REQUIREMENT.
Retype the data below exactly; skip every image.
::: EXERCISE DATA :::
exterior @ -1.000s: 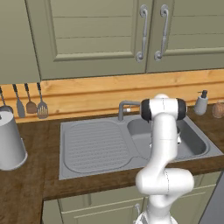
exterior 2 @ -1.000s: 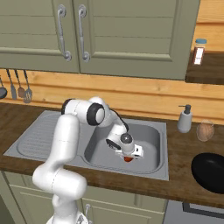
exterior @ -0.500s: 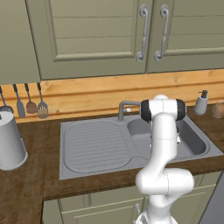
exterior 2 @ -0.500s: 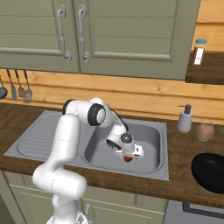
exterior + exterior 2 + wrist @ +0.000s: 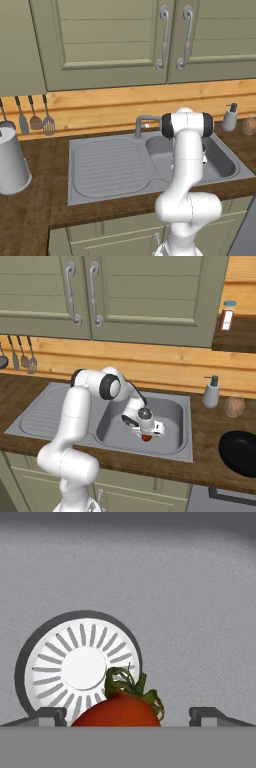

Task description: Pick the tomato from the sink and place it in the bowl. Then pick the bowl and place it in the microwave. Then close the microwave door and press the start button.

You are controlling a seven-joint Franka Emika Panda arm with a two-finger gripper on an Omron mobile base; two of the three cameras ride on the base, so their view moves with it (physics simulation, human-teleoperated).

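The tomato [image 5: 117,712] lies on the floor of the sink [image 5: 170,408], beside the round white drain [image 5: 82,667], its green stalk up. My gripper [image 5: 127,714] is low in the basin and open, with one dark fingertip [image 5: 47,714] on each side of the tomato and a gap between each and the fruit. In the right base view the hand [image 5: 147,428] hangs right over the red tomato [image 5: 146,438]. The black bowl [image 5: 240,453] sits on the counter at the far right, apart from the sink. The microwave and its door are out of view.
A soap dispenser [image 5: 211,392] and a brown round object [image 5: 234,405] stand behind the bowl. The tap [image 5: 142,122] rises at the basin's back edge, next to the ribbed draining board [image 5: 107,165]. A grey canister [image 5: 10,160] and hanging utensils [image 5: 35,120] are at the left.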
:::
WRITTEN ANSWER.
exterior @ -1.000s: 
exterior 2 @ -1.000s: 
exterior @ -0.500s: 
exterior 2 @ -0.500s: 
exterior + exterior 2 + wrist @ +0.000s: 

Task description: Pick the tomato from the sink and place it in the bowl. Then pick the bowl and place it in the microwave. Then close the microwave door and press the start button.

You are controlling a seven-joint Franka Emika Panda arm with a two-finger gripper on an Omron mobile base; two of the three cameras ride on the base, so their view moves with it (physics simulation, human-teleoperated).

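The tomato [image 5: 117,712] lies on the floor of the sink [image 5: 170,408], beside the round white drain [image 5: 82,667], its green stalk up. My gripper [image 5: 127,714] is low in the basin and open, with one dark fingertip [image 5: 47,714] on each side of the tomato and a gap between each and the fruit. In the right base view the hand [image 5: 147,428] hangs right over the red tomato [image 5: 146,438]. The black bowl [image 5: 240,453] sits on the counter at the far right, apart from the sink. The microwave and its door are out of view.
A soap dispenser [image 5: 211,392] and a brown round object [image 5: 234,405] stand behind the bowl. The tap [image 5: 142,122] rises at the basin's back edge, next to the ribbed draining board [image 5: 107,165]. A grey canister [image 5: 10,160] and hanging utensils [image 5: 35,120] are at the left.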

This concludes the answer to the exercise.